### WORK REQUEST
All entries below are to be set down again exactly as given.

### SOURCE DATA
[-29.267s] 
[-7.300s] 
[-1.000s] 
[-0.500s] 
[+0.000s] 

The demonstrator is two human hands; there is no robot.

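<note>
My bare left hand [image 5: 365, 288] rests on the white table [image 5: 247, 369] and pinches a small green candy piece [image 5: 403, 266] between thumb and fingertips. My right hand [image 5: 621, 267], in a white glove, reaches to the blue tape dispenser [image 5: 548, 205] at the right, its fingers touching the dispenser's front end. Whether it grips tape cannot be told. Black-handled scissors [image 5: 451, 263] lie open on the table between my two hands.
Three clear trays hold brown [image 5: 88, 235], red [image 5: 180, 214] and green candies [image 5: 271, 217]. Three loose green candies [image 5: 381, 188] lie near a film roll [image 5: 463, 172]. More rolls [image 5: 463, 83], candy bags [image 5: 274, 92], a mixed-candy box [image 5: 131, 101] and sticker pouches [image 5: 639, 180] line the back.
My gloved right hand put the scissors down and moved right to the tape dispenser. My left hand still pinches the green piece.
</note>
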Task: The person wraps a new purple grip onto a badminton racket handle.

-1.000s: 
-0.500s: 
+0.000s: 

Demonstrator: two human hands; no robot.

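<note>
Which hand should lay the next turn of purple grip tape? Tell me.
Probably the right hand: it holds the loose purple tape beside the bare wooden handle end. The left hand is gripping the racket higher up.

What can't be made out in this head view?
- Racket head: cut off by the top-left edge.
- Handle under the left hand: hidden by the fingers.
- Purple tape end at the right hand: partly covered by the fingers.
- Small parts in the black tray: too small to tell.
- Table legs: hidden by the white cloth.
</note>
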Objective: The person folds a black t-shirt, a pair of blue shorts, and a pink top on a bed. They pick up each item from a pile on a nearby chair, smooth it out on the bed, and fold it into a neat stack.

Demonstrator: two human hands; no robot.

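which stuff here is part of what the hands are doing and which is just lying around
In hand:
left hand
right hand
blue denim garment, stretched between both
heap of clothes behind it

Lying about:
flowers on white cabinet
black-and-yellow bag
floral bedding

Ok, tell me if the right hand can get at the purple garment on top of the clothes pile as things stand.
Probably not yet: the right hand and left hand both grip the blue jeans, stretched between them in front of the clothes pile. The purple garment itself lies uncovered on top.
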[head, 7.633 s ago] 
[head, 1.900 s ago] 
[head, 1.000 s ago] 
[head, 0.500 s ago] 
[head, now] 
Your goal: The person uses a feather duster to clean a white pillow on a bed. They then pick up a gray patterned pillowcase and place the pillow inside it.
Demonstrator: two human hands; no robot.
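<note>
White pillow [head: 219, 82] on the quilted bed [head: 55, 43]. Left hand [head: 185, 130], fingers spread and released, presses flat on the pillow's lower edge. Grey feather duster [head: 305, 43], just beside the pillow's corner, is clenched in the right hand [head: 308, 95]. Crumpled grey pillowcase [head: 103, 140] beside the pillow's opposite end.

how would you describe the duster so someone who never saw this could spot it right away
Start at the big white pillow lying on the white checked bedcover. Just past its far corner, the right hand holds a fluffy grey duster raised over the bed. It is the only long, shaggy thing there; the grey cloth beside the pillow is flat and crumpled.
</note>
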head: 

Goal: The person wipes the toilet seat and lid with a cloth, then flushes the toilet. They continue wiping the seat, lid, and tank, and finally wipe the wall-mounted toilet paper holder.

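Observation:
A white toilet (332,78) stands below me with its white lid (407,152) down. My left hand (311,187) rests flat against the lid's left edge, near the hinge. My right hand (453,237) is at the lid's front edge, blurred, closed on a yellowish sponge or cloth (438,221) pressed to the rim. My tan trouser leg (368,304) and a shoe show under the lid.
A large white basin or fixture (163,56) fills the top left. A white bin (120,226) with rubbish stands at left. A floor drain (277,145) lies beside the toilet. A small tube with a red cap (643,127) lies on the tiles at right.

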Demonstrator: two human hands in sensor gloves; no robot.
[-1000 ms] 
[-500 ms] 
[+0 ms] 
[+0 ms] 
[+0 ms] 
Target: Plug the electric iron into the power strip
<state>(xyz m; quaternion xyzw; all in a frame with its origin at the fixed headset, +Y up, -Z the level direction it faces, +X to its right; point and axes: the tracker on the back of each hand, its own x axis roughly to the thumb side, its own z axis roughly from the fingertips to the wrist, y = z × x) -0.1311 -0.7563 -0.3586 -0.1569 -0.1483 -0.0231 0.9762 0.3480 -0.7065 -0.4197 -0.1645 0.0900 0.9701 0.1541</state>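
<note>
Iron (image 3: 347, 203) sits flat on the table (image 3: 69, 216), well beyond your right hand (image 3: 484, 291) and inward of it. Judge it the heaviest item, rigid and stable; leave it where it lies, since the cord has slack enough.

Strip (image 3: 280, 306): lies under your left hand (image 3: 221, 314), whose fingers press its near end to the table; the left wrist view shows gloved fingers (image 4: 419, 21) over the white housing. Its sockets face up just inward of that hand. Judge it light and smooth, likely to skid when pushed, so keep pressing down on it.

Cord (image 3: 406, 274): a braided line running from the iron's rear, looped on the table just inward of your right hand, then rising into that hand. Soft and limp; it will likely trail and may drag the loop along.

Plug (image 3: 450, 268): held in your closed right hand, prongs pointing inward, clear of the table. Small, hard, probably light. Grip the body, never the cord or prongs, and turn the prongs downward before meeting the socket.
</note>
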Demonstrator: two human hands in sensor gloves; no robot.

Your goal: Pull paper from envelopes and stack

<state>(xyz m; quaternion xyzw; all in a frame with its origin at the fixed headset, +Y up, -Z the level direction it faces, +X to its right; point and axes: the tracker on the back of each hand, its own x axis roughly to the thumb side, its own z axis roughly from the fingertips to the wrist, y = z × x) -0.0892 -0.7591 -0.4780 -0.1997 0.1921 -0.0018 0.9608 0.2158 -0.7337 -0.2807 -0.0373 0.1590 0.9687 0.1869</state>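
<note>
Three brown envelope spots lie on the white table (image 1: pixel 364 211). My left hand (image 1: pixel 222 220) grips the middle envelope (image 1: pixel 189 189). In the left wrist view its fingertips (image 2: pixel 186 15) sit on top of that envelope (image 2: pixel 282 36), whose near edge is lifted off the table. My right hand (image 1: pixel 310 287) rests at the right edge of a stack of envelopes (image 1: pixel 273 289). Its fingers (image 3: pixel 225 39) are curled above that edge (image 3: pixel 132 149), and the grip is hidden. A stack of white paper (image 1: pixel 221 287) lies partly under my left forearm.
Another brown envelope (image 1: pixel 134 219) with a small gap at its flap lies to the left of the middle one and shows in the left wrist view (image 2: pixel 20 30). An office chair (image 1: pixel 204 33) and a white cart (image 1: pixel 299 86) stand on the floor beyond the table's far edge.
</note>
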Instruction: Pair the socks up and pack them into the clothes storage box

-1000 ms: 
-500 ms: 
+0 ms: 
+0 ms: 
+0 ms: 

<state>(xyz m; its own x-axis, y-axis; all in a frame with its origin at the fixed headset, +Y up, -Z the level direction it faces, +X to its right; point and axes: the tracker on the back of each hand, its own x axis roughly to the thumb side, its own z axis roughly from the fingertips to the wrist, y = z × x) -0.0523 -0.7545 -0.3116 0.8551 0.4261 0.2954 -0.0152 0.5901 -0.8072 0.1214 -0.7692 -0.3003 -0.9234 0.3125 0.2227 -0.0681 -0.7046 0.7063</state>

### PROBLEM SOLUTION
[-29.267s] 
[-7.300s] 
[-1.000s] 
[-0.500s] 
[+0.000s] 

The demonstrator is two human hands; there is no robot.

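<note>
My bare left hand [image 5: 365, 288] rests on the white table [image 5: 247, 369] and pinches a small green candy piece [image 5: 403, 266] between thumb and fingertips. My right hand [image 5: 621, 267], in a white glove, reaches to the blue tape dispenser [image 5: 548, 205] at the right, its fingers touching the dispenser's front end. Whether it grips tape cannot be told. Black-handled scissors [image 5: 451, 263] lie open on the table between my two hands.
Three clear trays hold brown [image 5: 88, 235], red [image 5: 180, 214] and green candies [image 5: 271, 217]. Three loose green candies [image 5: 381, 188] lie near a film roll [image 5: 463, 172]. More rolls [image 5: 463, 83], candy bags [image 5: 274, 92], a mixed-candy box [image 5: 131, 101] and sticker pouches [image 5: 639, 180] line the back.
My gloved right hand put the scissors down and moved right to the tape dispenser. My left hand still pinches the green piece.
</note>
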Task: The person wraps a new purple grip onto a badminton racket handle.

-1.000s: 
-0.500s: 
+0.000s: 

Demonstrator: two human hands; no robot.

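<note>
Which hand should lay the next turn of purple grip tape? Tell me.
Probably the right hand: it holds the loose purple tape beside the bare wooden handle end. The left hand is gripping the racket higher up.

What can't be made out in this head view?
- Racket head: cut off by the top-left edge.
- Handle under the left hand: hidden by the fingers.
- Purple tape end at the right hand: partly covered by the fingers.
- Small parts in the black tray: too small to tell.
- Table legs: hidden by the white cloth.
</note>
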Objective: The person folds a black t-shirt, a pair of blue shorts, and a pink top on a bed. They pick up each item from a pile on a nearby chair, smooth it out on the bed, and fold it into a neat stack.

Demonstrator: two human hands; no robot.

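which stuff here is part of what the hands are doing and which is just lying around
In hand:
left hand
right hand
blue denim garment, stretched between both
heap of clothes behind it

Lying about:
flowers on white cabinet
black-and-yellow bag
floral bedding

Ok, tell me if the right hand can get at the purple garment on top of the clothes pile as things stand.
Probably not yet: the right hand and left hand both grip the blue jeans, stretched between them in front of the clothes pile. The purple garment itself lies uncovered on top.
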[head, 7.633 s ago] 
[head, 1.900 s ago] 
[head, 1.000 s ago] 
[head, 0.500 s ago] 
[head, now] 
Your goal: The person uses a feather duster to clean a white pillow on a bed. They then pick up a gray patterned pillowcase and place the pillow inside it.
Demonstrator: two human hands; no robot.
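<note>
White pillow [head: 219, 82] on the quilted bed [head: 55, 43]. Left hand [head: 185, 130], fingers spread and released, presses flat on the pillow's lower edge. Grey feather duster [head: 305, 43], just beside the pillow's corner, is clenched in the right hand [head: 308, 95]. Crumpled grey pillowcase [head: 103, 140] beside the pillow's opposite end.

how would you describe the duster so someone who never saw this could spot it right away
Start at the big white pillow lying on the white checked bedcover. Just past its far corner, the right hand holds a fluffy grey duster raised over the bed. It is the only long, shaggy thing there; the grey cloth beside the pillow is flat and crumpled.
</note>
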head: 

Goal: The person wipes the toilet seat and lid with a cloth, then flushes the toilet. They continue wiping the seat, lid, and tank, and finally wipe the wall-mounted toilet paper holder.

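Observation:
A white toilet (332,78) stands below me with its white lid (407,152) down. My left hand (311,187) rests flat against the lid's left edge, near the hinge. My right hand (453,237) is at the lid's front edge, blurred, closed on a yellowish sponge or cloth (438,221) pressed to the rim. My tan trouser leg (368,304) and a shoe show under the lid.
A large white basin or fixture (163,56) fills the top left. A white bin (120,226) with rubbish stands at left. A floor drain (277,145) lies beside the toilet. A small tube with a red cap (643,127) lies on the tiles at right.
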
Demonstrator: two human hands in sensor gloves; no robot.
[-1000 ms] 
[-500 ms] 
[+0 ms] 
[+0 ms] 
[+0 ms] 
Target: Plug the electric iron into the power strip
<state>(xyz m; quaternion xyzw; all in a frame with its origin at the fixed headset, +Y up, -Z the level direction it faces, +X to its right; point and axes: the tracker on the back of each hand, its own x axis roughly to the thumb side, its own z axis roughly from the fingertips to the wrist, y = z × x) -0.1311 -0.7563 -0.3586 -0.1569 -0.1483 -0.0231 0.9762 0.3480 -0.7065 -0.4197 -0.1645 0.0900 0.9701 0.1541</state>
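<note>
Iron (image 3: 347, 203) sits flat on the table (image 3: 69, 216), well beyond your right hand (image 3: 484, 291) and inward of it. Judge it the heaviest item, rigid and stable; leave it where it lies, since the cord has slack enough.

Strip (image 3: 280, 306): lies under your left hand (image 3: 221, 314), whose fingers press its near end to the table; the left wrist view shows gloved fingers (image 4: 419, 21) over the white housing. Its sockets face up just inward of that hand. Judge it light and smooth, likely to skid when pushed, so keep pressing down on it.

Cord (image 3: 406, 274): a braided line running from the iron's rear, looped on the table just inward of your right hand, then rising into that hand. Soft and limp; it will likely trail and may drag the loop along.

Plug (image 3: 450, 268): held in your closed right hand, prongs pointing inward, clear of the table. Small, hard, probably light. Grip the body, never the cord or prongs, and turn the prongs downward before meeting the socket.
</note>
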Demonstrator: two human hands in sensor gloves; no robot.

Your goal: Pull paper from envelopes and stack

<state>(xyz m; quaternion xyzw; all in a frame with its origin at the fixed headset, +Y up, -Z the level direction it faces, +X to its right; point and axes: the tracker on the back of each hand, its own x axis roughly to the thumb side, its own z axis roughly from the fingertips to the wrist, y = z × x) -0.0892 -0.7591 -0.4780 -0.1997 0.1921 -0.0018 0.9608 0.2158 -0.7337 -0.2807 -0.0373 0.1590 0.9687 0.1869</state>
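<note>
Three brown envelope spots lie on the white table (image 1: pixel 364 211). My left hand (image 1: pixel 222 220) grips the middle envelope (image 1: pixel 189 189). In the left wrist view its fingertips (image 2: pixel 186 15) sit on top of that envelope (image 2: pixel 282 36), whose near edge is lifted off the table. My right hand (image 1: pixel 310 287) rests at the right edge of a stack of envelopes (image 1: pixel 273 289). Its fingers (image 3: pixel 225 39) are curled above that edge (image 3: pixel 132 149), and the grip is hidden. A stack of white paper (image 1: pixel 221 287) lies partly under my left forearm.
Another brown envelope (image 1: pixel 134 219) with a small gap at its flap lies to the left of the middle one and shows in the left wrist view (image 2: pixel 20 30). An office chair (image 1: pixel 204 33) and a white cart (image 1: pixel 299 86) stand on the floor beyond the table's far edge.
</note>
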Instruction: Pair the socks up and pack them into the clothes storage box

-1000 ms: 
-500 ms: 
+0 ms: 
+0 ms: 
+0 ms: 

<state>(xyz m; its own x-axis, y-axis; all in a frame with its origin at the fixed headset, +Y up, -Z the level direction it faces, +X to its right; point and axes: the tracker on the back of each hand, its own x axis roughly to the thumb side, its own z axis roughly from the fingertips to the wrist, y = z × x) -0.0523 -0.7545 -0.3116 0.8551 0.4261 0.2954 -0.0152 0.5901 -0.8072 0.1214 -0.7692 -0.3003 -0.9234 0.3125 0.2227 -0.0681 -0.7046 0.7063</state>

Nothing remains to add to the answer.